Penurunan tersebut disebabkan oleh naiknya suku bunga dan normalisasi menyusul efek halo COP28 pada November 2023. “UEA dan Arab Saudi kemungkinan akan terus memimpin penerbitan obligasi berkelanjutan di kawasan (Timur Tengah) ini, meski ada peningkatan aktivitas di tempat lain. Obligasi berkelanjutan memimpin pangsa penerbitan, karena lebih banyak bank mendorong penerbitan,” ungkap S&P Global. 

Dana Investasi Publik Arab Saudi (PIF) adalah lembaga dana kekayaan negara pertama di dunia yang menerbitkan obligasi berkelanjutan. Kini, lembaga itu telah mengumpulkan USD3 miliar melalui obligasi hijau multitahap pada 2022 dan penawaran yang lebih besar senilai USD5 miliar pada 2023. 

Dalam laporan terbarunya, PIF menyatakan telah mengalokasikan USD5,2 miliar dari USD8,5 miliar yang dihimpun untuk proyek-proyek berfokus lingkungan per Juni 2024. 

“Pada dua kuartal pertama 2024, aktivitas keuangan berkelanjutan di kawasan (Timur Tengah) tersebut membaik secara berurutan dibandingkan dengan tren global. Namun, hal ini berubah pada kuartal ketiga, di mana aktivitasnya menurun meski penerbitan obligasi terus berlanjut di kawasan tersebut,” kata S&P Global.

Menurut laporan tersebut, penerbitan obligasi berkelanjutan di Timur Tengah mungkin diperlukan untuk mempercepat penerapan kebijakan emisi nol bersih, di samping peningkatan keselarasan dengan strategi keberlanjutan dan reformasi regulasi yang berwawasan lingkungan. 

Perusahaan yang berkantor pusat di AS itu mencatat, penerbitan obilgasi berkelanjutan di kawasan tersebut memiliki pengaruh sensitif terhadap pertumbuhan ekonomi, inflasi, dan suku bunga.

Prospek sukuk hijau

Laporan S&P Global juga menunjukkan, total volume obligasi syriah berkelanjutan atau sukuk hijau secara global mencapai UD7,1 miliar dalam sembilan bulan pertama 2024. Angka itu turun 11 persen yoy. 
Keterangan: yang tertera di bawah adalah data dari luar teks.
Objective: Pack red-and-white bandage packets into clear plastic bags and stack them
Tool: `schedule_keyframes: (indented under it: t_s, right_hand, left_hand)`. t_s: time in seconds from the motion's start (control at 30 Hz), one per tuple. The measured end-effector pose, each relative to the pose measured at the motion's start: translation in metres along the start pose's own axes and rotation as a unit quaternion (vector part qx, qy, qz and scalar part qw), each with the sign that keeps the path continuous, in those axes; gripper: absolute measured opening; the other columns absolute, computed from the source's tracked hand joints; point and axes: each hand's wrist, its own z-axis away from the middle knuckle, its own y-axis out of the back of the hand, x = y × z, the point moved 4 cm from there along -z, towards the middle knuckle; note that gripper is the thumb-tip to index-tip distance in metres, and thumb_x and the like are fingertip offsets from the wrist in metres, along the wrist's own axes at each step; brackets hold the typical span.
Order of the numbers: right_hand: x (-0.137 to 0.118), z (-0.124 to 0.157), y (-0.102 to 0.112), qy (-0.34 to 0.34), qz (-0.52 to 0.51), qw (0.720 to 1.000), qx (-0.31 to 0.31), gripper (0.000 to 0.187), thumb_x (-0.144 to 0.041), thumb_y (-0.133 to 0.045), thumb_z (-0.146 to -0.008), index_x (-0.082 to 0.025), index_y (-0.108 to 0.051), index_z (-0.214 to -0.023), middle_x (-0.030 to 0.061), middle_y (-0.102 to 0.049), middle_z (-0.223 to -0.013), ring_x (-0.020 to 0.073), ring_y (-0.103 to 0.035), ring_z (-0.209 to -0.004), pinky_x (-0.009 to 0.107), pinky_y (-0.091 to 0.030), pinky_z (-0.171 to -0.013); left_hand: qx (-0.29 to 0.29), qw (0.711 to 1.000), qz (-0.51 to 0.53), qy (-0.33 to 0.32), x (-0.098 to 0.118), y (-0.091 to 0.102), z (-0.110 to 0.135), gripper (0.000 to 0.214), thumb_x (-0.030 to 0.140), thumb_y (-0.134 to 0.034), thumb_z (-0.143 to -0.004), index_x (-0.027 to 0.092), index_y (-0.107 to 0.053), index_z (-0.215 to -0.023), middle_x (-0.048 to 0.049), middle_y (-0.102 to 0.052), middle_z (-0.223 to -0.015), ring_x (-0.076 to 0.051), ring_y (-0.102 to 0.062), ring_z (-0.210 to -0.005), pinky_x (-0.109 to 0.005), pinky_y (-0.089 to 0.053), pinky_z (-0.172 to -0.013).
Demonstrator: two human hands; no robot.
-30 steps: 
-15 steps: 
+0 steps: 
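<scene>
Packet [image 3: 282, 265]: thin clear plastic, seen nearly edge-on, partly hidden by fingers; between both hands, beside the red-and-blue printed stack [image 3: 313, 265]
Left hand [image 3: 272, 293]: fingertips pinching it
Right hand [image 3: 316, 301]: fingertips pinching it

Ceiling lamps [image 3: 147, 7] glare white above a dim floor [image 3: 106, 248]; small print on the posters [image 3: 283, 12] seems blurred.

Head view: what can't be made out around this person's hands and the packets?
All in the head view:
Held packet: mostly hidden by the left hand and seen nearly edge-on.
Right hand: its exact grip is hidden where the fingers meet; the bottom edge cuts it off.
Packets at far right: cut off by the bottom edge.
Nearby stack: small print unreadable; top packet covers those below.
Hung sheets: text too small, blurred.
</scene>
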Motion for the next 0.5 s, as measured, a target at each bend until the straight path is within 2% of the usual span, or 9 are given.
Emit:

Di Timur Tengah, total volume sukuk berkelanjutan mencapai USD6,1 miliar pada periode yang sama, relatif tidak berubah dari tahun sebelumnya. 

Sukuk hijau, yang menjadi produk investasi Syariah dalam mengusung energi terbarukan dan aset lingkungan, menarik minat investor seiring peralihan pasar menuju pembiayaan berkelanjutan alias pembiayaan hijau. 

S&P Global menambahkan, pangsa sukuk hijau di Timur Tengah juga terus meningkat, yang mencakup hampir 35 persen hingga 40 persen dari penerbitan obligasi berkelanjutan sejauh ini pada 2024, dibandingkan dengan 25 persen hingga 30 persen pada akhir 2023. 

Pada September, laporan lain dari Moody's memproyeksikan bahwa penerbitan produk keuangan Islam berkelanjutan tersebut akan meningkat dalam beberapa bulan mendatang seiring negara-negara Timur Tengah meluncurkan rencana transisi energi dan target terbarukan.